I've known for a while now that I would have to write this post, but I have been prolonging it as much as possible. Why? Apart from the obvious subject, it has stemmed from a recent conversation that made me feel like a completely selfish and ignorant twat.
I will be flying this Sunday, September 11th, 2011.
I was sharing this fact with a friend of mine, expressing my reservations and anxieties about how I will be travelling on the 10th anniversary of 9/11. I then continued to explain how I was at College when "it" happened and how they evacuated the school because it was so close to the Toronto Airport. Going home, stuck in 12 lanes of stopped traffic and realizing I was utterly helpless in that situation if anything were to happen; my heart was racing and I was crying.

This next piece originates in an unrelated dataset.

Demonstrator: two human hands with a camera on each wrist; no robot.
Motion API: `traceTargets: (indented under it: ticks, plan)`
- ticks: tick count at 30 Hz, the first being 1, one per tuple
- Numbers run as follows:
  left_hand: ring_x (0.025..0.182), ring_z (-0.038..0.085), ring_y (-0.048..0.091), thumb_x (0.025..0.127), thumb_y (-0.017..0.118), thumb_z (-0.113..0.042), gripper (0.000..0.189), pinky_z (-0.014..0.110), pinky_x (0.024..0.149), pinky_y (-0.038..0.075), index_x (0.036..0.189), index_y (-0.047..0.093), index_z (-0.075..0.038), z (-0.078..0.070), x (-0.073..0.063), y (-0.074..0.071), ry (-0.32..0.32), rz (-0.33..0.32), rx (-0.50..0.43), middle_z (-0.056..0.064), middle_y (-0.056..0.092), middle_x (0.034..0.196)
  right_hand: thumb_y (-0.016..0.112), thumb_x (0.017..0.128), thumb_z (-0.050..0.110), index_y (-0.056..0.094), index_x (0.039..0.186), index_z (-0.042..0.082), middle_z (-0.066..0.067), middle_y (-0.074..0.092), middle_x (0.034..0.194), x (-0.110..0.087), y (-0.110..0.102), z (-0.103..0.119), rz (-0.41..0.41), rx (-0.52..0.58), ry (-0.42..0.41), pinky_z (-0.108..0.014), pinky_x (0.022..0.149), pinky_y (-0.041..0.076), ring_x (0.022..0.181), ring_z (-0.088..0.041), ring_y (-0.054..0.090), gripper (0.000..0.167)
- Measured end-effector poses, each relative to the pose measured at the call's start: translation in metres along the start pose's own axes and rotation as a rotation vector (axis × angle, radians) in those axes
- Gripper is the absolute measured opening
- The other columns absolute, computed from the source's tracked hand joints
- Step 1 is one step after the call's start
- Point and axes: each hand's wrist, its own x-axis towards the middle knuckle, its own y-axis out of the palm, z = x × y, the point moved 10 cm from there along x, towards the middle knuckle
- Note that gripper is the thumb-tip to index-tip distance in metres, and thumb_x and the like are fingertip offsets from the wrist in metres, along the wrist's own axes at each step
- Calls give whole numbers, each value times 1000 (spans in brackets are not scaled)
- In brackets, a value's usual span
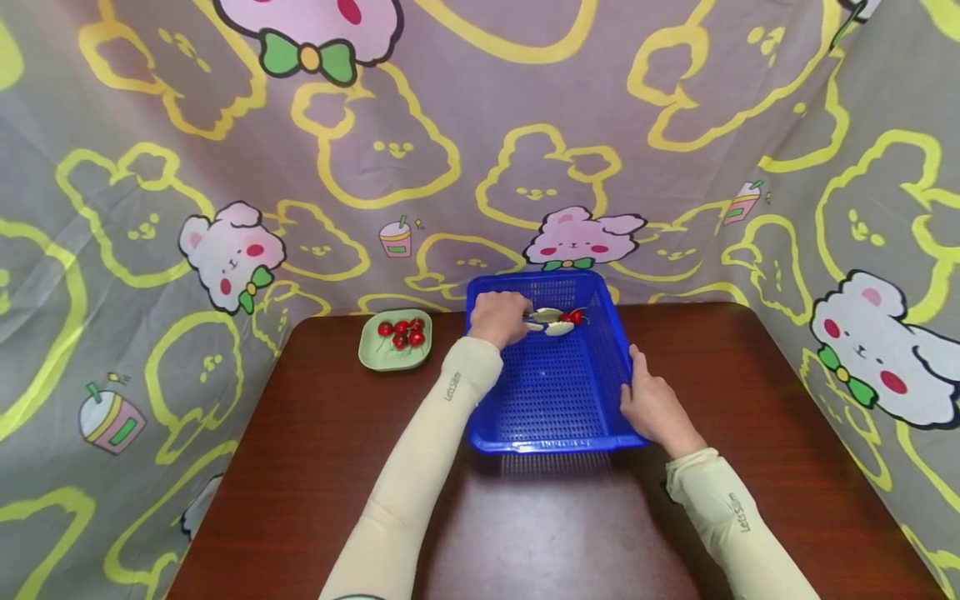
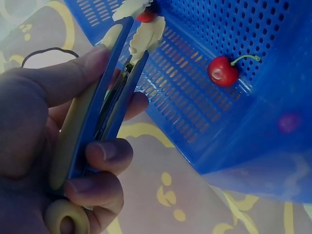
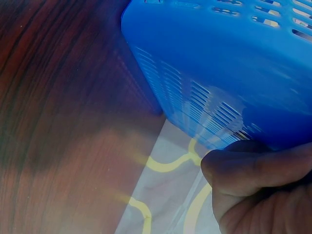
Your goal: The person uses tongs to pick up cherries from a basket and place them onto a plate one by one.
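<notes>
My left hand (image 1: 501, 318) grips cream-coloured tongs (image 2: 92, 107) with scalloped tips over the back of a blue plastic basket (image 1: 558, 443). Between or just behind the tips shows a red cherry (image 2: 146, 14), largely hidden; I cannot tell whether they pinch it. Another cherry (image 2: 223, 71), with a green stem, lies in the basket apart from the tongs. At the basket's right side, my right hand (image 1: 656, 408) holds the rim, its thumb pointing up along the edge. In the right wrist view, that hand (image 3: 263, 183) is against the basket's blue wall (image 3: 204, 53).
A pale green dish (image 1: 393, 363) holding several cherries (image 1: 400, 342) stands left of the basket on the dark brown table (image 1: 330, 450). Behind and beside the table hangs a grey curtain (image 1: 450, 108) with cartoon animals, close to the basket's back edge.
</notes>
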Motion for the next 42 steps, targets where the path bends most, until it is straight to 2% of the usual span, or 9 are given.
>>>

Was this the beginning of World War III?
Will we all die today?
Is this the beginning of the end?
IS THIS IT?
My friend was quiet while I was going off on a tangent. Then, he replied:
I was there.
I sucked that crap into my lungs.
I pulled injured people out from under metal buildings.

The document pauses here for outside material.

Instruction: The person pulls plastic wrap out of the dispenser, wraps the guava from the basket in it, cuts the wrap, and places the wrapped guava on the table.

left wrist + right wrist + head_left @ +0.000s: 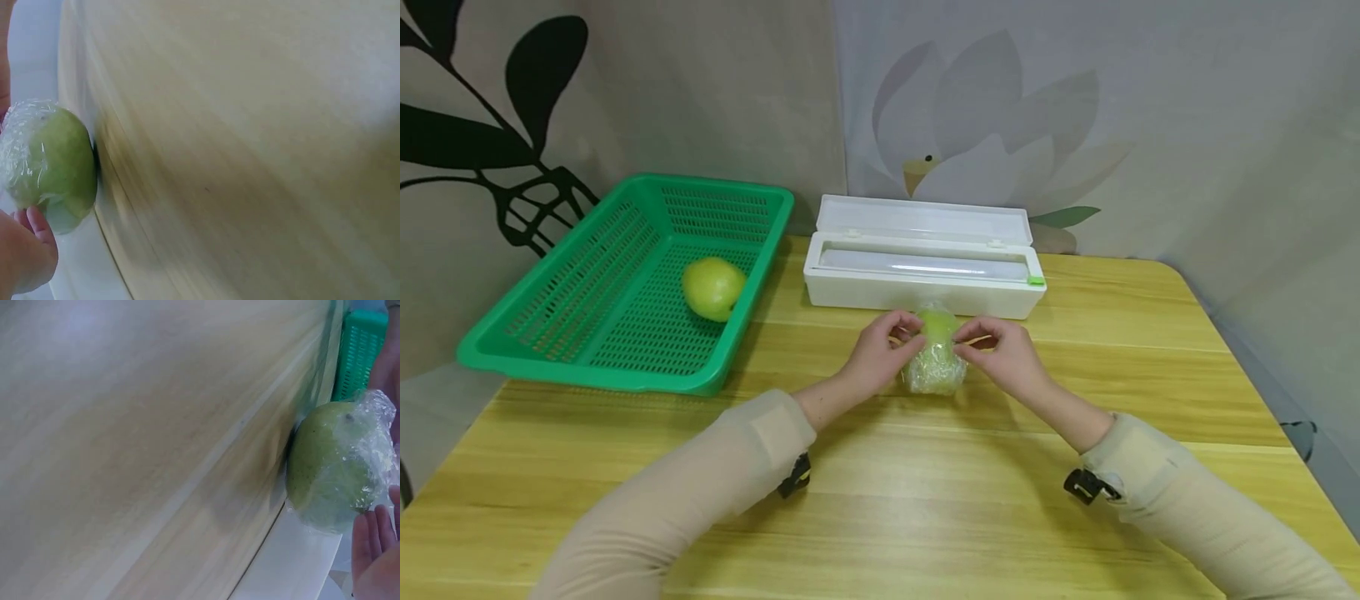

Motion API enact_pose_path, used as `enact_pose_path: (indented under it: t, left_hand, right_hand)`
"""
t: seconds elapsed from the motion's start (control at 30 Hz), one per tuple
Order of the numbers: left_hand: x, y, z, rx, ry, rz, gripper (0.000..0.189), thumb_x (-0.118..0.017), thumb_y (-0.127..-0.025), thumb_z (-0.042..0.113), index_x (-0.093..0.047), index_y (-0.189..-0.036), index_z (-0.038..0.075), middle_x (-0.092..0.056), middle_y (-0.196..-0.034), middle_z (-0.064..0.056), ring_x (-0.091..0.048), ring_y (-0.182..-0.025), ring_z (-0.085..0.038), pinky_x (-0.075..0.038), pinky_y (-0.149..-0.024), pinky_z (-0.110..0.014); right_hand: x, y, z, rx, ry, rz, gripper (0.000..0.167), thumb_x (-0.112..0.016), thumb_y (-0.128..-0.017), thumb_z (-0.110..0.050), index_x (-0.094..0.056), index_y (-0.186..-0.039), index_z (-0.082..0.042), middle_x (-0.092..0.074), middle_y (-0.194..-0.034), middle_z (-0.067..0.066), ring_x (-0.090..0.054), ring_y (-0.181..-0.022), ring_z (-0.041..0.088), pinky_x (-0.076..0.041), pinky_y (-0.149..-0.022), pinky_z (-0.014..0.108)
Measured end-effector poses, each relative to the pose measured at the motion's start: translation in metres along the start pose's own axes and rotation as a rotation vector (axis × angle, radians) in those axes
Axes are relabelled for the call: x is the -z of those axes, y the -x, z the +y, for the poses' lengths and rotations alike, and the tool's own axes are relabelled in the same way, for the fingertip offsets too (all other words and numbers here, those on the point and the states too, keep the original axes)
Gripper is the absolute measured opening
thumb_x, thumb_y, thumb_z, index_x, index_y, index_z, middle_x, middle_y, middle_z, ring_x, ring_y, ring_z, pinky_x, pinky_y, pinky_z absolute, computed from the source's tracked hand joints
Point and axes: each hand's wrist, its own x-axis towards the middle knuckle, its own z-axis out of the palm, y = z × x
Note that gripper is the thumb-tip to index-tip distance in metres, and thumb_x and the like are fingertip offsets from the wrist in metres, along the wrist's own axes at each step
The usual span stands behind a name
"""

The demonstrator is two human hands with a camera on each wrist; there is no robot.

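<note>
Head view: the green fruit (938,323) is sitting on the tabletop (880,508), just in front of the white box (883,293), with clear film (934,382) covering much of it. The left hand (880,348) and right hand (1006,358) are flanking it before that box, each seemingly pinching film between thumb and fingers. Pulling too hard could be risking a tear in the thin film, while uneven tugs could be rolling the rounded fruit toward the box; loose folds might also be springing open once released. The fruit is looking smooth and yellow-green, with a small dark spot showing through at one end, and the film is bunching into shiny, crumpled folds over its upper side while lying flatter toward the box
</note>
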Motion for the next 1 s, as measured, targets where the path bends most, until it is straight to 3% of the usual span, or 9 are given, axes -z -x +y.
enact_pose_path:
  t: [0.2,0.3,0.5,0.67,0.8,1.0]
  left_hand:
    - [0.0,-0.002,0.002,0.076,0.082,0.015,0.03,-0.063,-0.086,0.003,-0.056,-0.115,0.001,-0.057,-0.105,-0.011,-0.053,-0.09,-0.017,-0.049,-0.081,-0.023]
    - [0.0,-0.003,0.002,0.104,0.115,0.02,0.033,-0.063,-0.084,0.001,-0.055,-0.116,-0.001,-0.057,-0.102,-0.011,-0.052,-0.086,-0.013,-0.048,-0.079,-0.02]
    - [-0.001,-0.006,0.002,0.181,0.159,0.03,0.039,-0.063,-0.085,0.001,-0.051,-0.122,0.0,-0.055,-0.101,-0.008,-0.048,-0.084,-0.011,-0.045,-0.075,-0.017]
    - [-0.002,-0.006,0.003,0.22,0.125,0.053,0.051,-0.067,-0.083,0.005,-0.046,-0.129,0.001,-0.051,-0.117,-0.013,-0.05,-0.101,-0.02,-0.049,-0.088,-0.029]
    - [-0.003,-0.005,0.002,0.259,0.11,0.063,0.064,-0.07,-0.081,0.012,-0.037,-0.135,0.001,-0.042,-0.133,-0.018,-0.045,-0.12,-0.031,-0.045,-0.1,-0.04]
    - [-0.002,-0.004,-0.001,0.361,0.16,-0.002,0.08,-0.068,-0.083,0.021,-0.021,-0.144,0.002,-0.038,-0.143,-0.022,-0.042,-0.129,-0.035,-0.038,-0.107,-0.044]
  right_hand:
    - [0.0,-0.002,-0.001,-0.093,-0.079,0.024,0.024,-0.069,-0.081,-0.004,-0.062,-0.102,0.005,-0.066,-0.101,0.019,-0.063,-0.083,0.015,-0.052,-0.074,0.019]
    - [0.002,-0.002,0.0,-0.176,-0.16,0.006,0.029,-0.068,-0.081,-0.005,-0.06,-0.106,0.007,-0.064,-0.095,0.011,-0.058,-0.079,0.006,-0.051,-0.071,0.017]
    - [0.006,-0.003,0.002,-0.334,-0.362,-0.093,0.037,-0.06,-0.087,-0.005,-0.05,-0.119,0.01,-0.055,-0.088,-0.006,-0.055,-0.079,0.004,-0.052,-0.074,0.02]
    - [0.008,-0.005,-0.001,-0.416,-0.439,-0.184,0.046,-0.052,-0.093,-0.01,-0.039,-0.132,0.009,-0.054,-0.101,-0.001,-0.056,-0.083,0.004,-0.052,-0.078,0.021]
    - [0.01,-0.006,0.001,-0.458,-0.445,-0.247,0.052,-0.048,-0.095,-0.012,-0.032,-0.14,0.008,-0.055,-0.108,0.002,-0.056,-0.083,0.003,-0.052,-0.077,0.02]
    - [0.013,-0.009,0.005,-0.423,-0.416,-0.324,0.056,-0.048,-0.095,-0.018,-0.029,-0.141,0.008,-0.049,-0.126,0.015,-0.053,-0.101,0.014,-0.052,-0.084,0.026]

I pulled on someone's arm to help them out of rubble only to realize that it was just an arm without a body.
I gave water to fire fighters.
I was supposed to be in Tower 1 but I was late and stuck in traffic.
I went to 16 funerals.
I didn't know. If I did, I would never have opened my damn mouth. All of a sudden, I felt fucking ridiculous and all I had thought and my entire perception of that day, on that day, and for every day since, was nothing but selfish panic.
I'm not special.
Everyone panicked. From the wise words of Agent Kay, "A person is smart. People are dumb, panicky dangerous animals."
And yet, we were 500 miles away, in another country. Safe.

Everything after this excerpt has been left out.